Conclusions: Our results suggest that by analyzing electrical activity during seizures, we can better predict which parts of the thalamus are involved. This could lead to more effective stimulation treatments for people with epilepsy.

Fig. 1. Examples of seizures with different onset and spread patterns.

a A seizure recorded from patient 24 with an onset in left mesial temporal region, with no spread to other regions (FF seizure). b The expanded trace of the selected gray rectangle in a shows a hypersynchronous (HYP) spike pattern at the onset of the seizure. c A low voltage fast (LVF) activity at a seizure from patient 18 with a left frontal onset that propagates (red arrow) after a few seconds to other areas such as right frontal and left mesial temporal regions. d The expanded trace shows LVF activity at the onset of the seizure. e A seizure recorded from patient 9 with a sharp (f) onset in left lateral temporal area that spreads within milliseconds (red arrow) to other areas such as left occipital. g A spike-wave (h) broad seizure started simultaneously in left and right frontal regions of patient 16. Black traces indicate the contacts that show seizure activity simultaneously at the onset. Purple traces are the contacts with seizure spread. Green traces are the contacts with no ictal activity during the seizure.

Fig. 2. Detecting seizure spread in the thalamus with different measures.

a, b (bottom traces) Changes in the measures over time. a, b (middle traces) The time at which these measures were significant (i.e., exceeded twice the standard deviation of the reference period (green line)). a, b (top traces) A recorded signal from left and right CM, where colored rectangles signify detecting a spread of activity by a specific measure.

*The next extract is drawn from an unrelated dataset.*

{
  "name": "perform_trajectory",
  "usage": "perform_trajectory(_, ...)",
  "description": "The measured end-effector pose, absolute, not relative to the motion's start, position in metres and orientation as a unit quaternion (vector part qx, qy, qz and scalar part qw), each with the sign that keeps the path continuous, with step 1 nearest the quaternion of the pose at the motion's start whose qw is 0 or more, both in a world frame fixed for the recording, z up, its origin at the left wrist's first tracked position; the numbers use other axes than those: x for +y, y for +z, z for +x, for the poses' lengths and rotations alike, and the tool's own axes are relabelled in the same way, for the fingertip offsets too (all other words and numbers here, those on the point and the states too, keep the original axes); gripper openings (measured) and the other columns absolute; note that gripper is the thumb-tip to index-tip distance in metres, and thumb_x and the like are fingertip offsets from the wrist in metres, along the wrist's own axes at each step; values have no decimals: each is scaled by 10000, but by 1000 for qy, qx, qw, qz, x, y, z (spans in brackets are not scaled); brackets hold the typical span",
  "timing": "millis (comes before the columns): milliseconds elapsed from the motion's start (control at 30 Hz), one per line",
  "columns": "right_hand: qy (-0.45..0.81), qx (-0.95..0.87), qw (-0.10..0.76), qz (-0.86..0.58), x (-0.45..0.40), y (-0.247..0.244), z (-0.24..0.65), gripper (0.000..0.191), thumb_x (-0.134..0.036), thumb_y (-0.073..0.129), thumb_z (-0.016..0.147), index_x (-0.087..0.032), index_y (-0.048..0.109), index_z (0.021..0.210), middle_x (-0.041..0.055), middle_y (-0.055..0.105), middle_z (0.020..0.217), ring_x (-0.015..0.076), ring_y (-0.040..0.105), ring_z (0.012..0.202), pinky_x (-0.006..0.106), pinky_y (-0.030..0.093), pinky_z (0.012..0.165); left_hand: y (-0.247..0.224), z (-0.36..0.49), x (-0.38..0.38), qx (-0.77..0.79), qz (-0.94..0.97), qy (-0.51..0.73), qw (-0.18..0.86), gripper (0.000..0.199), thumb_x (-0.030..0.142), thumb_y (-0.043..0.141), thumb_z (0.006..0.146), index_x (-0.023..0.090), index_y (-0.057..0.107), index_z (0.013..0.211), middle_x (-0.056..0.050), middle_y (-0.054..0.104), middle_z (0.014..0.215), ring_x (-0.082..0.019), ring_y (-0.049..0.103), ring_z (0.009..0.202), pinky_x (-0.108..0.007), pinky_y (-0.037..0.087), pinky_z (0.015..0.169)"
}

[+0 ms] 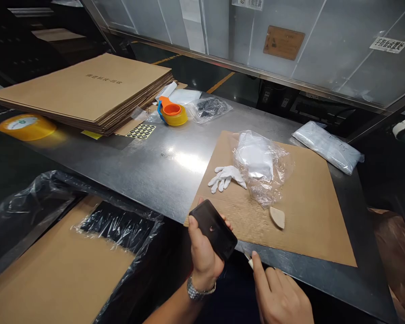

The time at which the 3 s significant increase from the background has started is identified as the time of the spread for that specific measure, ranging from 1–30 s. c Example of the anatomical location of the electrodes (dotted lines) within CM (purple), ANT (orange), and PLV (green). d Swarm chart showing the time of detected spread by any of the measures to CM (n = 190 seizures), ANT (n = 126 seizures), and PLV (n = 97 seizures). Line length and gamma power measure could detect a spread of activity within the CM faster than other measures, but this was only significant in comparison to detection by theta and alpha power (Kruskal–Wallis p = 0.002). Within the ANT line length detected the spread later than all measures other than gamma power (Kruskal–Wallis p = 0.0004). Otherwise, these distributions were broadly similar across other measures and across all measures within PLV. (CM Centromedian, ANT anterior nucleus of thalamus, PLV pulvinar, a.u. arbitrary unit, s second).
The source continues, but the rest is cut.